Talk
Academy Lectures 25/11/2015: Nienke Terpsma & Rob Hamelijnck
Artists, Anarchists and Watchmakers
—a research into early anarchist publishing
As a basis for our presentation we will take a number of video fragments of our ‘road trip’ along original copies and facsimiles of one of the early anarchist journal Bulletin de la Fédération jurassienne in archives and libraries in Switzerland, Berlin, Amsterdam and Milan.
What started out as an open-minded investigation into anarchism and self-organization in relation to art and publishing, we narrowed down to a micro-exploration of 19th century anarchism in the valley of watchmakers in the Swiss Jura mountains, where anarchists like Bakunin, Kropotkin and the painter Courbet found refuge. Because the subject is enormously complex we decided to focus on the ‘material history’ of one single newspaper: the famous Bulletin de la Fédération jurassienne (the first internationally oriented anarchist newspapers, published in the Swiss Jura between 1872 and 1878).
In the CIRA, an anarchism archive in Lausanne, we got to know about early anarchism’s publishing practices, how they were ‘first users’ of the new technologies of their time and set up informal international networks for the exchange of information and ideas.
To our surprise the cheaply produced pamphlets, newspapers and bulletins looked very familiar to contemporary zine-making artists like us—making it easy to relate to the collaborative DIY approach (in production as well as distribution), and the particular mix of local and international involvement.

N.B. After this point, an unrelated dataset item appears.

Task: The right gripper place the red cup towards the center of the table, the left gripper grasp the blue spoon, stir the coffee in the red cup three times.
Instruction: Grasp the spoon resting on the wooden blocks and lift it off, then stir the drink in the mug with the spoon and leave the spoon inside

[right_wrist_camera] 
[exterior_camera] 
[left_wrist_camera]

If it’s true that utopia’s aren’t fantasies, but spring from people’s real, daily experience, what in the practice of watchmakers of those days made them refuse centralization and hierarchy? And did anarchist ideas shape their practice of publishing?
BIO
Fucking Good Art is a travelling artists’ magazine published both on paper and online, founded in 2003 by Dutch artists and non-academic free-style researchers Rob Hamelijnck and Nienke Terpsma. Embracing book-proportioned editions as well as humble pamphlets, its impulse has often been to focus on the editors’ investigation of (and with) local artistic communities, self-organization and self-empowerment and the simultaneous mobility and locality of art practice. They are interested in oral history, ethnography, documentary, investigative art, counter- and subcultures, and anarchism.